Happily for us, the result is the book “American Islam: The Struggle for the Soul of a Religion,” out this month from Farrar, Straus & Giroux. Through seven profiles, including an inner-city imam, a philosopher and a feminist—Barrett (formerly a Wall Street Journal colleague of mine) paints a picture of Muslims that is, as he put it last week at a talk in Los Angeles, “no less diverse than Christians.” His message is educational: Muslims are not monolithic. What you think you know about Muslims in Iraq or Holland or Indonesia does not apply here. In general, what you think you know about Muslims probably does not apply at all. Part of his reporting technique, he says, was to be open about his own Jewish religious background, to share a story about his bar mitzvah, for example. Since the publication of his book, in conversations with Muslim families across the country, he says, one subject comes up over and over: How to get the children into an Ivy League school. “They remind me so much of my own family,” says Barrett, who went to Harvard.

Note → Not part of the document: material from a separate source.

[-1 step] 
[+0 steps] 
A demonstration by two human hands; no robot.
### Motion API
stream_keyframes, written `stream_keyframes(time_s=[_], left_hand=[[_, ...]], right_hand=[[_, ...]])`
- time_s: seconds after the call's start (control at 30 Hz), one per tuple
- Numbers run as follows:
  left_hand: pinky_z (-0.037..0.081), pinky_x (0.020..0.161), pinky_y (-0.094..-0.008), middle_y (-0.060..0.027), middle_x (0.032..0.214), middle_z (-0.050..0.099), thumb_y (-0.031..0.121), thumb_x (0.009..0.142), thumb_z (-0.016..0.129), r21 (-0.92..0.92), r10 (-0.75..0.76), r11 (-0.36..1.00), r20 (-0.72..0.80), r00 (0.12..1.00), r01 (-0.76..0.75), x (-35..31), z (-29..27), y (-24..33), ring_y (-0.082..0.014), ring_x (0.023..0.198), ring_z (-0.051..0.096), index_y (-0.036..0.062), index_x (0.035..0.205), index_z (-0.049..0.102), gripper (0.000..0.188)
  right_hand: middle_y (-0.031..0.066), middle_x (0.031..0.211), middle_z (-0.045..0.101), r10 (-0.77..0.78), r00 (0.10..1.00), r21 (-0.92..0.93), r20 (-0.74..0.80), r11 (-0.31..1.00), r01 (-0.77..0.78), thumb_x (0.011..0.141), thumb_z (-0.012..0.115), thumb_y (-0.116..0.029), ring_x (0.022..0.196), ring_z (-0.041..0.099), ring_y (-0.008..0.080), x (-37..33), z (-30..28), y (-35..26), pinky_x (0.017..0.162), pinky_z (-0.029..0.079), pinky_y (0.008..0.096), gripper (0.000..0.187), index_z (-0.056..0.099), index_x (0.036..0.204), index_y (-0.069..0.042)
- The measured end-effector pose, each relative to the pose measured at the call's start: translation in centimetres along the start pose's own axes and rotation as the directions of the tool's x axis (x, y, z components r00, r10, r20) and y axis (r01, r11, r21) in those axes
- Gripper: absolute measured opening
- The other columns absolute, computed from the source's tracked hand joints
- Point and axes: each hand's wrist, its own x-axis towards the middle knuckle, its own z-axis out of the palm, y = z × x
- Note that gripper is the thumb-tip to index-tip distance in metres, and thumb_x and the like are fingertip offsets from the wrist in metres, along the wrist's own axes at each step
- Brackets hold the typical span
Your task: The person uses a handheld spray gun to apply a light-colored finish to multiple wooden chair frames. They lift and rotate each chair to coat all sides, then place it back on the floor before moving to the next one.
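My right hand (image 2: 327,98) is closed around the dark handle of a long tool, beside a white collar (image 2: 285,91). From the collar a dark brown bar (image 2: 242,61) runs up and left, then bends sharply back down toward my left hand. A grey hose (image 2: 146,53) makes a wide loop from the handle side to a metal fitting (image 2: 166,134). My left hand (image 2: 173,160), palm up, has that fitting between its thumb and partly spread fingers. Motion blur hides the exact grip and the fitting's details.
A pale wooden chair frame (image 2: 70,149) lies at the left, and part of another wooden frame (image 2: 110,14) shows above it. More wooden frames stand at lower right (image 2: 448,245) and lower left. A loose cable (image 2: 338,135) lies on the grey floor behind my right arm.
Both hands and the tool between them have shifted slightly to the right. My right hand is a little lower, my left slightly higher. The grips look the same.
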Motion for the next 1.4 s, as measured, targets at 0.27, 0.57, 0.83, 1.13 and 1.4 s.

Which is not to say that there aren’t tensions. Israel is a difficult subject for many Muslims. “America’s steady and unwavering support makes them angry,” says Barrett. “Not all, but many.” And on the fringes of American Muslim society, there are some “fundamentalist religious ideas that can sound pretty hairy when you hear them preached on a Friday afternoon.”
In general, though, Barrett is an optimist. He believes the danger of home-grown terrorist cells is smaller here than in Europe, largely because American Muslims, like the Jewish and Catholic immigrants before them, came here for opportunity and advancement and in that realm, they’re succeeding. As for finding common ground, Barrett recommends taking Israel off the table, agreeing to disagree and focusing on other priorities—like getting the kids into Harvard.